**WHAT TO WORK ON**. Below are the entries; give again exactly the lines from the one mentioning "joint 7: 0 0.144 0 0" through the one mentioning "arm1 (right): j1", inclusive.

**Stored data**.

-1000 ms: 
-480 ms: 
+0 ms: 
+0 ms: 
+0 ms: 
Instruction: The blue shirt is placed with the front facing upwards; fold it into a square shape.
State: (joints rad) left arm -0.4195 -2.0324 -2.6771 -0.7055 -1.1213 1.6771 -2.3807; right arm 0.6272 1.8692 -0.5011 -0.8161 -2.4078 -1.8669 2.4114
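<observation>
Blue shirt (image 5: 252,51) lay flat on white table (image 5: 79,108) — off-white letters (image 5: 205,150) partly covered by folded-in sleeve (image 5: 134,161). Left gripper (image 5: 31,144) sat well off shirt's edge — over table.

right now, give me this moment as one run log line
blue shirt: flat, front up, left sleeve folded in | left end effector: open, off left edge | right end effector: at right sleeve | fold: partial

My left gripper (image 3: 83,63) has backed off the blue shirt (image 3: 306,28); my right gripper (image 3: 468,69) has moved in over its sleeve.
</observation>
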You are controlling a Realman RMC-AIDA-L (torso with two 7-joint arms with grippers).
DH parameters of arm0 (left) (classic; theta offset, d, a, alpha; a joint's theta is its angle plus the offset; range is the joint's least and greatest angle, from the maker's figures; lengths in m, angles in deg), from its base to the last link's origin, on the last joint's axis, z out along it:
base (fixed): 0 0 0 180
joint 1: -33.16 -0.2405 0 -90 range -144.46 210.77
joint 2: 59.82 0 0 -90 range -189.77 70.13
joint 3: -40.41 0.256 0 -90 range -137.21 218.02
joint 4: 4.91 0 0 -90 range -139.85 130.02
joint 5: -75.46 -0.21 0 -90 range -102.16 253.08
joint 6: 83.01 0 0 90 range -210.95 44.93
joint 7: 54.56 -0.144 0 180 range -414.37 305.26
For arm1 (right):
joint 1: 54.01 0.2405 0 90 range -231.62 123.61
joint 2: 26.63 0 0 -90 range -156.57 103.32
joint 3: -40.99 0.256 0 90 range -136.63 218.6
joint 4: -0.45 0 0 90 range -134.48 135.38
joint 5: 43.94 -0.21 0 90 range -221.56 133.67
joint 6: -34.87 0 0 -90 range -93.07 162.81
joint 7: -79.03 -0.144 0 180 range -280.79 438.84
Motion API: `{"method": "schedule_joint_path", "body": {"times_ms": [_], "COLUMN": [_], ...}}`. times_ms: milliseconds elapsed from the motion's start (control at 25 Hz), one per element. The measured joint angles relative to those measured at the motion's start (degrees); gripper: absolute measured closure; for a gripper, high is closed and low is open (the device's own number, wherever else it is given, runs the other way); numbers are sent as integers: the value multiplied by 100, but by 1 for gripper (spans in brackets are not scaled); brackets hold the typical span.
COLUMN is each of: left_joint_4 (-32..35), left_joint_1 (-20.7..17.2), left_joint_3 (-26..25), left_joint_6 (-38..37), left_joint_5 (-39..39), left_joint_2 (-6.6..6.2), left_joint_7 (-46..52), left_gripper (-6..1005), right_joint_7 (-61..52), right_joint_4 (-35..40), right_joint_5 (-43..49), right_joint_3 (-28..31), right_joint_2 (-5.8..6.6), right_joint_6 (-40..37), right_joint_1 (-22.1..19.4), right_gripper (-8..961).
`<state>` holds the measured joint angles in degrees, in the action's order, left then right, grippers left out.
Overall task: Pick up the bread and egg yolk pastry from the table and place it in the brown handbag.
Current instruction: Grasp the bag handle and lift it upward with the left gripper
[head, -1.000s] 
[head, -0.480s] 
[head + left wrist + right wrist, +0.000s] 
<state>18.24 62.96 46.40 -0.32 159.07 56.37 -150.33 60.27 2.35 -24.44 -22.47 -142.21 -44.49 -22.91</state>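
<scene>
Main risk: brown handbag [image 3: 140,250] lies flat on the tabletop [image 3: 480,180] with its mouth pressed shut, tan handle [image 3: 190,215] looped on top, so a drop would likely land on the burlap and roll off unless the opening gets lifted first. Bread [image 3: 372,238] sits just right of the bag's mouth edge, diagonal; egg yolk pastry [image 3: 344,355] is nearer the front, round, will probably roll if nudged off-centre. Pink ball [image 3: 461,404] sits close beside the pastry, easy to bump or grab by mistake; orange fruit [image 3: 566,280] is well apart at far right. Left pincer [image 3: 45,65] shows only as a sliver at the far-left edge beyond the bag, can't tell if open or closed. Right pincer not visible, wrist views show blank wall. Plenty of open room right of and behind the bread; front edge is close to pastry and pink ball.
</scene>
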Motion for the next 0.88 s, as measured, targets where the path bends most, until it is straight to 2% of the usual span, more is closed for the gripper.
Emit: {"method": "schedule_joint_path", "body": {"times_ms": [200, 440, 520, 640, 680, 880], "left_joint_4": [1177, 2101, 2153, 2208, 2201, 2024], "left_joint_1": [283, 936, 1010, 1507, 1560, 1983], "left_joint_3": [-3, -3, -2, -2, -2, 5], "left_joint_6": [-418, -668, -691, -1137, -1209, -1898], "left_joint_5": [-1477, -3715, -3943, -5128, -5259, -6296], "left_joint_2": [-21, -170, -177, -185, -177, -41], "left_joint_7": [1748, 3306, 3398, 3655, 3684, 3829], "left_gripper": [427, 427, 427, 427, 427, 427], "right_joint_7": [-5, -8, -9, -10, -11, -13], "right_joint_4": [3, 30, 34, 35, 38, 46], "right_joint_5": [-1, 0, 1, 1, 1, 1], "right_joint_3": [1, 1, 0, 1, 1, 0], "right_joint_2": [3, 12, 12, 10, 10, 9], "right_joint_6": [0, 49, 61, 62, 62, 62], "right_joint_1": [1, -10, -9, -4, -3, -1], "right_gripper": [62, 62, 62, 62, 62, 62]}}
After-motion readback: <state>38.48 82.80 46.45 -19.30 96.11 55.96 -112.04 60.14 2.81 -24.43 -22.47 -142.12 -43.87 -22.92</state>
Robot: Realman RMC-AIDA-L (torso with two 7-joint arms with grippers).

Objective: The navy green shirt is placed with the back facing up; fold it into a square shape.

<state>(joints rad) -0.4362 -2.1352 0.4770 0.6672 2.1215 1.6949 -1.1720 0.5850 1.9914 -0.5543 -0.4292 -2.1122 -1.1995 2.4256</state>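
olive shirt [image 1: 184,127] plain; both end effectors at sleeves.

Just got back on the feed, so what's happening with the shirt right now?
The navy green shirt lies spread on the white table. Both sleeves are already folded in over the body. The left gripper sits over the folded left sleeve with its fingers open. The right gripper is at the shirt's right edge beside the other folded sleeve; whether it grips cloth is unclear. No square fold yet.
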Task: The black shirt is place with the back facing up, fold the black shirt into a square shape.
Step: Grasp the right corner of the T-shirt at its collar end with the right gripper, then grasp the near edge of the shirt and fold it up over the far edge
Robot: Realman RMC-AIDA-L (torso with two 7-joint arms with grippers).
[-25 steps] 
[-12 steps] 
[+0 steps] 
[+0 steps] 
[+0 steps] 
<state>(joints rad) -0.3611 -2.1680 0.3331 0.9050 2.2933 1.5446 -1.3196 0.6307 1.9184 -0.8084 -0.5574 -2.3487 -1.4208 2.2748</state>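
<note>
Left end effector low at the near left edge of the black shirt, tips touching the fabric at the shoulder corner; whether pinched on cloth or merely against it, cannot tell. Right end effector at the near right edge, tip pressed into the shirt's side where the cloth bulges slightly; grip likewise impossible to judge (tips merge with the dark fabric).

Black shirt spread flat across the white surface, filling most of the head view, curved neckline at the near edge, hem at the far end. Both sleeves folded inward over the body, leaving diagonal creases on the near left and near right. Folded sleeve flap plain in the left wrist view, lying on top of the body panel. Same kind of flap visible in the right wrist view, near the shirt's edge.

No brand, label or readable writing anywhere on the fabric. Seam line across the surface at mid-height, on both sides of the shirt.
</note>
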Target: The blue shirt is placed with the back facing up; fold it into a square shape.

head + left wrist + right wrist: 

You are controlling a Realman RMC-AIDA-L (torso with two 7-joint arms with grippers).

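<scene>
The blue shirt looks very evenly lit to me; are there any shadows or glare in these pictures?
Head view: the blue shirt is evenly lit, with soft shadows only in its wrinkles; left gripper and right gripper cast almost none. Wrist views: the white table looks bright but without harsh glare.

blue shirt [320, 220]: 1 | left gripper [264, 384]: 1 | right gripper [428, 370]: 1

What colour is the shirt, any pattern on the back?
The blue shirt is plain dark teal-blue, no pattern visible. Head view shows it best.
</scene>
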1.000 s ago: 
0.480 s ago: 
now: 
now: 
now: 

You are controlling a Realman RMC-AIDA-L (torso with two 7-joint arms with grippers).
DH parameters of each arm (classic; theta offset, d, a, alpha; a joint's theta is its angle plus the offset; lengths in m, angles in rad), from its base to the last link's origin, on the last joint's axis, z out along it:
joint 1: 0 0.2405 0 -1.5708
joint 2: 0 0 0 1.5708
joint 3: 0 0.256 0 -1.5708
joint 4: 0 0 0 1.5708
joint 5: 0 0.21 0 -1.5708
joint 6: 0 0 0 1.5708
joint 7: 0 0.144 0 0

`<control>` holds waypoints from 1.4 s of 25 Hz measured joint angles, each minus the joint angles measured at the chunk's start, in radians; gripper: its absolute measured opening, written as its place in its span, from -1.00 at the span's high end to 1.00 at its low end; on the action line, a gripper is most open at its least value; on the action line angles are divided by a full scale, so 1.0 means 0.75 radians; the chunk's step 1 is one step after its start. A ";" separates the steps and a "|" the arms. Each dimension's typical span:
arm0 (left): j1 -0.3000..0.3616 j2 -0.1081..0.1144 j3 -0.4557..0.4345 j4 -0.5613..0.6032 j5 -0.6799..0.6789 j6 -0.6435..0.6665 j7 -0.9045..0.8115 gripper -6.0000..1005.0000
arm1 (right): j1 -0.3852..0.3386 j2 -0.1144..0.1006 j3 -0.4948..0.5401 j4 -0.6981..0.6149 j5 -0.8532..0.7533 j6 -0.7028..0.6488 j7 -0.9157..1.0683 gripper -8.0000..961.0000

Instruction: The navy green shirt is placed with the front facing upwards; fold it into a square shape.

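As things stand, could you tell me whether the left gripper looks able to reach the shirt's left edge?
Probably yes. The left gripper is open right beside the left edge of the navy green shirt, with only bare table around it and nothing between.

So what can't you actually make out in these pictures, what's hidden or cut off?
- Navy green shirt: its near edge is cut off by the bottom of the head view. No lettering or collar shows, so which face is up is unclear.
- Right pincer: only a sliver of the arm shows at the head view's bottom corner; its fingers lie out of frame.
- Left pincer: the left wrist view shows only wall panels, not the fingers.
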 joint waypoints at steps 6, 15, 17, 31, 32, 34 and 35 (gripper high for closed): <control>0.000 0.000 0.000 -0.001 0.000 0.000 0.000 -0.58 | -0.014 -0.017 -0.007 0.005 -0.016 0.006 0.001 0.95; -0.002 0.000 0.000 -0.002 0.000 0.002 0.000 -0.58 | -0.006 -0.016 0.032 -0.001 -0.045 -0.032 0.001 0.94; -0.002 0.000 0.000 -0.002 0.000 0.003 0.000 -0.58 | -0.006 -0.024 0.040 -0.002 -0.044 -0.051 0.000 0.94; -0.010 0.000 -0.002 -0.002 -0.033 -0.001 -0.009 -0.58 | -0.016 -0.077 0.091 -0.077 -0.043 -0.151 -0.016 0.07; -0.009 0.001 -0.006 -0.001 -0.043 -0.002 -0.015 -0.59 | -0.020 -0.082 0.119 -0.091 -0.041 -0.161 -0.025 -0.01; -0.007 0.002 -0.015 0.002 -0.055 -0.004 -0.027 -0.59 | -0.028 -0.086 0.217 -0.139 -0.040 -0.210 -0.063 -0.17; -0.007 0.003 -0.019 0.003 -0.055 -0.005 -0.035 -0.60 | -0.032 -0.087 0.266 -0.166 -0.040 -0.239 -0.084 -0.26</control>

**EXPECTED ANSWER**.
joint 7: 0 0.144 0 0

`<control>` holds waypoints from 1.4 s of 25 Hz measured joint angles, each minus the joint angles measured at the chunk's start, in radians; gripper: its absolute measured opening, written as its place in its span, from -1.00 at the span's high end to 1.00 at its low end; on the action line, a gripper is most open at its least value; on the action line angles are divided by a full scale, so 1.0 means 0.75 radians; the chunk's step 1 is one step after its start. A ";" separates the steps and a "|" the arms. Each dimension's typical span:
arm0 (left): j1 -0.3000..0.3616 j2 -0.1081..0.1144 j3 -0.4557..0.4345 j4 -0.5613..0.6032 j5 -0.6799..0.6789 j6 -0.6435..0.6665 j7 -0.9045..0.8115 gripper -6.0000..1005.0000
arm1 (right): j1 -0.3852..0.3386 j2 -0.1144..0.1006 j3 -0.4948..0.5401 j4 -0.6981..0.6149 j5 -0.8532..0.7533 j6 -0.7028..0.6488 j7 -0.9157..1.0683 gripper -8.0000..961.0000

Nothing else belongs to this answer.